La polémica sobre la tragedia de la muerte de 15 inmigrantes cuando intentaban entrar en Ceuta por el mar hace dos semanas no cesa. Ayer habló por primera vez el presidente Rajoy para defender a la Guardia Civil, como si la oposición política o la Unión Europea, que ha expresado su inquietud por la operación, hubieran puesto en cuestión al cuerpo.
De momento lo que se reprocha es la evidencia de la mentira que urdieron el director general de la Guardia Civil y el delegado del Gobierno en la ciudad en las primeras horas, contradicha por el propio ministro del Interior en el Parlamento. Como Fernández Díaz no presenció la operación, caben dos posibilidades: que sus subalternos le mintieran o que, contándole la verdad, el ministro se hiciera cómplice del engaño.
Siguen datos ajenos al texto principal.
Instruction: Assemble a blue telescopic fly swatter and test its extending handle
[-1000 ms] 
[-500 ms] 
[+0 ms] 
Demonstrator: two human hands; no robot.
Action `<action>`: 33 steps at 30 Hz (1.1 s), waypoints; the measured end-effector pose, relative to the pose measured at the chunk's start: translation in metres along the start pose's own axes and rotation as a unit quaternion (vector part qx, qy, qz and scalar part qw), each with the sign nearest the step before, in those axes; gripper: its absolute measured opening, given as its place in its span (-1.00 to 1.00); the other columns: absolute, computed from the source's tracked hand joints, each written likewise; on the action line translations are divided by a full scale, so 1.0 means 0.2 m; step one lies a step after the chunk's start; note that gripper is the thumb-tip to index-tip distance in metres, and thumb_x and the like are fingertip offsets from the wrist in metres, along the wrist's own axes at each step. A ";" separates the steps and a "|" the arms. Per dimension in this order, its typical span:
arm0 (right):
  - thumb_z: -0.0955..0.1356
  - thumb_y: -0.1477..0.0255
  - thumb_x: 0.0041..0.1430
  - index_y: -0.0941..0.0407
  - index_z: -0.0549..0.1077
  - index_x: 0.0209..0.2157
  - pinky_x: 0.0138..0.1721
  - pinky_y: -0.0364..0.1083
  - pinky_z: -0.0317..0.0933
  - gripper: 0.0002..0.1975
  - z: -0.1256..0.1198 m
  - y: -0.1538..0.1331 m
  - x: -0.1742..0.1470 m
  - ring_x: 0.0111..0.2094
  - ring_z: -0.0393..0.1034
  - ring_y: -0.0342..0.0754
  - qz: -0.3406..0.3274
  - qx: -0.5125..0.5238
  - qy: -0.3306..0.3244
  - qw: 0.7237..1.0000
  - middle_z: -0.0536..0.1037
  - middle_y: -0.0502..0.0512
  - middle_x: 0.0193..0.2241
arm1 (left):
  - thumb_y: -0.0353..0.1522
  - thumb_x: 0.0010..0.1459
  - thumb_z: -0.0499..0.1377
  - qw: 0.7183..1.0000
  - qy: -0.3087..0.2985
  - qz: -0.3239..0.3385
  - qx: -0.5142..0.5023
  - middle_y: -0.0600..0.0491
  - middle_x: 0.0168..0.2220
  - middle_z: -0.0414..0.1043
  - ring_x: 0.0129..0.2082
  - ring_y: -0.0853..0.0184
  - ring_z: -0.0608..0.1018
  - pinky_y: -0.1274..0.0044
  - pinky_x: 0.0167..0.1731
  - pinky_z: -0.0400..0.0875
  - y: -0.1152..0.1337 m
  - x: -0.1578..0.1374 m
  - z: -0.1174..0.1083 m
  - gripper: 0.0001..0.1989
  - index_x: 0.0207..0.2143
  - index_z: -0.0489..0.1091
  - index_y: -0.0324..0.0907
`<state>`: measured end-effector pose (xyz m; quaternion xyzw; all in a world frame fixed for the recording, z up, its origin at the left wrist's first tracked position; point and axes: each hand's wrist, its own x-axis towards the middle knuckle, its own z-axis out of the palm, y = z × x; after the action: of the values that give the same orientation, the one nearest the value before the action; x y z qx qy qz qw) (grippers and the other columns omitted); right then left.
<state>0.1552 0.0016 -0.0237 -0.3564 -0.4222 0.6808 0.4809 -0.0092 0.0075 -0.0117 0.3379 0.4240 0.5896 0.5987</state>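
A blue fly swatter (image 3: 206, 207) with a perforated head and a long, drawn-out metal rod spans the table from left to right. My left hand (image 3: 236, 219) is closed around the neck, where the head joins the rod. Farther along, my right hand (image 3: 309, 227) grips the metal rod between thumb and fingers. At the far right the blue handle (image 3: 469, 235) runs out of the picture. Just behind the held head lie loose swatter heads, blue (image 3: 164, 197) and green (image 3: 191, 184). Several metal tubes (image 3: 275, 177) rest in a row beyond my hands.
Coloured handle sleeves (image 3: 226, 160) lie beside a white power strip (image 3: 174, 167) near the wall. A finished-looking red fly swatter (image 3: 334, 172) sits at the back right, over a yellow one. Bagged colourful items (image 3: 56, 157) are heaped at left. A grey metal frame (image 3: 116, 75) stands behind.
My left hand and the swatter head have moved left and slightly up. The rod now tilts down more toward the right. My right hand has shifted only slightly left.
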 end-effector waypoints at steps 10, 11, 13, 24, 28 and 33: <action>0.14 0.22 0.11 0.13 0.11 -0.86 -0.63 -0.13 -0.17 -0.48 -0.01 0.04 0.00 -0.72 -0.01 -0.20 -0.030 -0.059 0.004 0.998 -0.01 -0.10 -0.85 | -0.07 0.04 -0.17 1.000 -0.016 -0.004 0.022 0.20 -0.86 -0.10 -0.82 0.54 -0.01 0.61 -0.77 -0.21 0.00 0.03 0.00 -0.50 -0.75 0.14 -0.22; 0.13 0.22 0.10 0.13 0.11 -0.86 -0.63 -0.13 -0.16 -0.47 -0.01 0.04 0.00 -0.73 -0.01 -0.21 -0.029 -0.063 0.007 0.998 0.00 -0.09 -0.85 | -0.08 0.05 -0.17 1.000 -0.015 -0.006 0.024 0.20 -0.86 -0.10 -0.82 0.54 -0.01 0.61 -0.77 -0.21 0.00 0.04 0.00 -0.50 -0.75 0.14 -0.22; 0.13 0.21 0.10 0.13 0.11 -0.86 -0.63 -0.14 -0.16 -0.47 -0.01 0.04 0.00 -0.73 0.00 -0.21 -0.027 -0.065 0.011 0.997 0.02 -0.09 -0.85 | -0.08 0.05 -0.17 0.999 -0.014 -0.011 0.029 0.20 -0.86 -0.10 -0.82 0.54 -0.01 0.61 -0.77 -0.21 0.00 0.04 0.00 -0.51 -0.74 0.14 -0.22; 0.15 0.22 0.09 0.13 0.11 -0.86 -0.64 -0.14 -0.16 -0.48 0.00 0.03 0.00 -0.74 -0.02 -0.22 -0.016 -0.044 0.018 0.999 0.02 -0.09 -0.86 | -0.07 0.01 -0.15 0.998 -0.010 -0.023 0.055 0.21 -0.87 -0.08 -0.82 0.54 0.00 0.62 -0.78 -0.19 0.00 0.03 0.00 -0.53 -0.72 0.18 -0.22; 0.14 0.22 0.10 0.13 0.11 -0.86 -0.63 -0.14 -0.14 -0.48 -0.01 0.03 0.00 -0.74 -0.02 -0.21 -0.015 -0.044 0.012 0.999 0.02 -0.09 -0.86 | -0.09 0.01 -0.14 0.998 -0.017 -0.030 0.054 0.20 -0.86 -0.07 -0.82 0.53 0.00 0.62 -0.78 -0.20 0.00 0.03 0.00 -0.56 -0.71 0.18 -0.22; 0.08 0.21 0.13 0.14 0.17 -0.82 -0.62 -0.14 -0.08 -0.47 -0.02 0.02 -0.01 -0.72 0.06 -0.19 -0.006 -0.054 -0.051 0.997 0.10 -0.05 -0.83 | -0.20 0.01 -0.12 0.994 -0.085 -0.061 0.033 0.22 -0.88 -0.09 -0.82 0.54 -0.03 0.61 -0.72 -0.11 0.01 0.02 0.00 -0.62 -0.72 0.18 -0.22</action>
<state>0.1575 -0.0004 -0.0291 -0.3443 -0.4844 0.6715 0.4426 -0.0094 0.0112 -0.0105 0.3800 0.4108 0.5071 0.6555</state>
Es evidente que la primera posibilidad exigiría la dimisión o la destitución de los fabricantes de la falsedad. Ni un ministro se merece colaboradores así, ni un cuerpo dedicado a investigar la verdad merece tener un director que intenta taparla.
La segunda posibilidad obligaría al propio ministro a marcharse a casa. Hoy, ninguna de las dos se ha producido. Los señalados quizás piensen que resistir es síntoma de fortaleza. Pero saben que sabemos que sólo es el reflejo de su escasa talla política y de su bajeza moral. Cobradas las responsabilidades políticas por la mentira será el momento de investigar la verdad, de saber quién ordenó una acción tan dura y si la actuación fue causa o agravó la tragedia.
Y más tarde será el momento de hablar de la protección de nuestras fronteras, de la responsabilidad compartida que la UE tiene en la materia, de preguntarnos no por qué vienen a Europa en esas condiciones sino cuáles son las razones que les impulsan a salir de sus países jugándose la vida y actuar en consecuencia. Pero eso, después. Ahora estamos hablando de la mentira y sobre ella, de momento, no hay respuestas. Una inacción contra los que deberían salir que contrasta con la contundencia empleada con quienes quieren entrar.